* **To do**:
Please reproduce the records, omitting nothing and changing nothing.

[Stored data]

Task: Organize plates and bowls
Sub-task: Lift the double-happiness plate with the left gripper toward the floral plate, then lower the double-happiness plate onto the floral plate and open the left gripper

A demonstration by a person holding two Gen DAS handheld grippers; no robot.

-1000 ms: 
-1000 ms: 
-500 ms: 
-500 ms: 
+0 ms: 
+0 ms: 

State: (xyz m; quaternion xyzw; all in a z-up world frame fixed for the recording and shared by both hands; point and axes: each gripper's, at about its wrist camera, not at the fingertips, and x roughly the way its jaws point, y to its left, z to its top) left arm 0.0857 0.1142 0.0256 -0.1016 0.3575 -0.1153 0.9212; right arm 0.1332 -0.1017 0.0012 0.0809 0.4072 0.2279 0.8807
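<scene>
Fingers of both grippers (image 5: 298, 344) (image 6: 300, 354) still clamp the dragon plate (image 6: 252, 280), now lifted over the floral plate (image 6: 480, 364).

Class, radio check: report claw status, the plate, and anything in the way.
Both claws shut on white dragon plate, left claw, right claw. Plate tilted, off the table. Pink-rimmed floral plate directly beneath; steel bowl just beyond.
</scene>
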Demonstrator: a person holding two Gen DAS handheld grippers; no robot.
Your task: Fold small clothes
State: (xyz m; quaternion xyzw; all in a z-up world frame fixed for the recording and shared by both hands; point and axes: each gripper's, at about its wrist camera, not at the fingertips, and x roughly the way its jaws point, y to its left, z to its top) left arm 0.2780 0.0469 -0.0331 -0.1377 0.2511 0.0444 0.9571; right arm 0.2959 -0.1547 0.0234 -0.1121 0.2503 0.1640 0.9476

* **Solution to the problem**:
Task: Organize plates and bowls
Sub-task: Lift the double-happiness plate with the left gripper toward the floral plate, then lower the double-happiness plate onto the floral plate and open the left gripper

A demonstration by a person holding two Gen DAS handheld grippers; no robot.

-1000 ms: 
-1000 ms: 
-500 ms: 
-500 ms: 
+0 ms: 
+0 ms: 

State: (xyz m; quaternion xyzw; all in a z-up world frame fixed for the recording and shared by both hands; point and axes: each gripper's, at about its wrist camera, not at the fingertips, and x roughly the way its jaws point, y to its left, z to its top) left arm 0.0857 0.1142 0.0256 -0.1016 0.3575 -0.1153 0.9212; right arm 0.1332 -0.1017 0.0012 0.0809 0.4072 0.2279 0.8807
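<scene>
Fingers of both grippers (image 5: 298, 344) (image 6: 300, 354) still clamp the dragon plate (image 6: 252, 280), now lifted over the floral plate (image 6: 480, 364).

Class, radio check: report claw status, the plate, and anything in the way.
Both claws shut on white dragon plate, left claw, right claw. Plate tilted, off the table. Pink-rimmed floral plate directly beneath; steel bowl just beyond.
</scene>
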Demonstrator: a person holding two Gen DAS handheld grippers; no robot.
Your task: Fold small clothes
State: (xyz m; quaternion xyzw; all in a z-up world frame fixed for the recording and shared by both hands; point and axes: each gripper's, at about its wrist camera, not at the fingertips, and x roughly the way its jaws point, y to its left, z to its top) left arm 0.2780 0.0469 -0.0331 -0.1377 0.2511 0.0444 0.9571; right arm 0.2959 -0.1547 0.0234 -0.1121 0.2503 0.1640 0.9476

What appears above is the full answer.